You may also have to connect the visual structure to the unit cell or to the type of solid. For example, if a lattice diagram shows ABAB stacking, you should recognize HCP. If it shows ABCABC stacking, you should identify FCC or cubic close packing. In written responses, a strong answer does more than name the pattern, it ties the packing to coordination number, unit cell shape, and a property like density or stability.
Simple cubic packing can look similar at first because it also uses spheres in a repeating lattice, but it is much less efficient than close packing. Close packing maximizes space usage with 12 nearest neighbors and about 74 percent packing efficiency, while simple cubic leaves much more empty space. If a structure is described as dense or maximally packed, it is not simple cubic.
Close packing is the densest sphere arrangement used to describe many solid structures in Inorganic Chemistry II.
FCC and HCP are the two main close-packed patterns, and both have a coordination number of 12.
The difference between FCC and HCP comes from the stacking sequence, not from how tightly each layer packs.
Close packing helps you predict density, unit cell shape, and the kinds of solids that form compact lattices.
If a crystal is not close-packed, it usually means bonding, molecular shape, or lattice constraints are forcing a less efficient arrangement.
Close packing is the most efficient way atoms or ions arrange themselves in a crystal lattice.
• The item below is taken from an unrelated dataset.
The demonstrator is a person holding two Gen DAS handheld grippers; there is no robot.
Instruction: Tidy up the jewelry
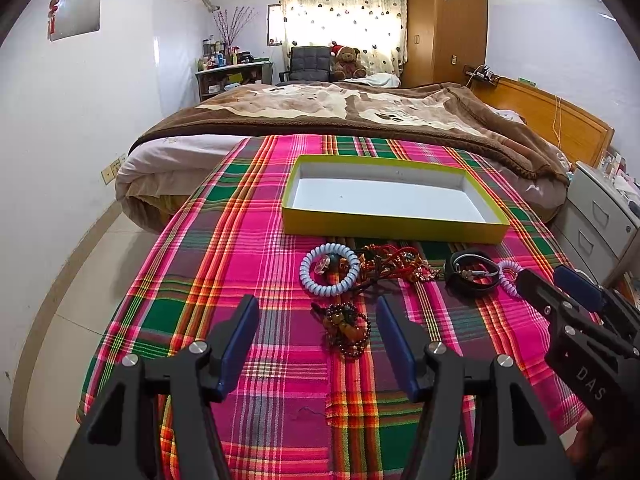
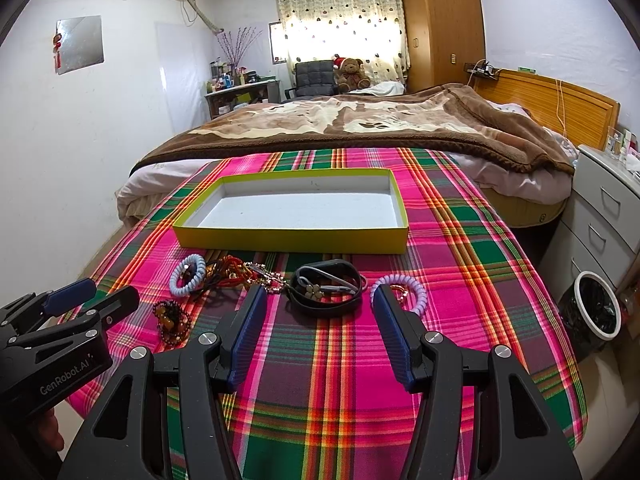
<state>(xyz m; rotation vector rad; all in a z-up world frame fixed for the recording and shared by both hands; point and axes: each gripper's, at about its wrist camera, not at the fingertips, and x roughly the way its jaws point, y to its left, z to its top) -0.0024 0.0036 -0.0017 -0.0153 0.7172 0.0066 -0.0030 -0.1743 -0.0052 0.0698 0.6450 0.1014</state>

It is the dense sphere model behind FCC and HCP structures, where each particle touches 12 nearest neighbors. In solid-state chemistry, it is a shortcut for thinking about density and coordination.
Both are close-packed and both have 74 percent packing efficiency and coordination number 12. The difference is the stacking order: HCP follows ABAB, while FCC follows ABCABC. That changes the shape of the unit cell, even though the local packing is equally dense.
Look for a dense sphere arrangement with each particle surrounded by 12 neighbors and layers that nest into the gaps of the layer below. In diagrams, FCC and HCP are the classic close-packed examples. If the structure is much more open, like simple cubic, it is not close packed.
Many metals use close-packed lattices because metallic bonding works well in dense arrangements. Ionic solids can also build structures around close-packed layers, depending on ion size and charge balance. The packing pattern helps explain density, stability, and which lattice geometry a solid adopts.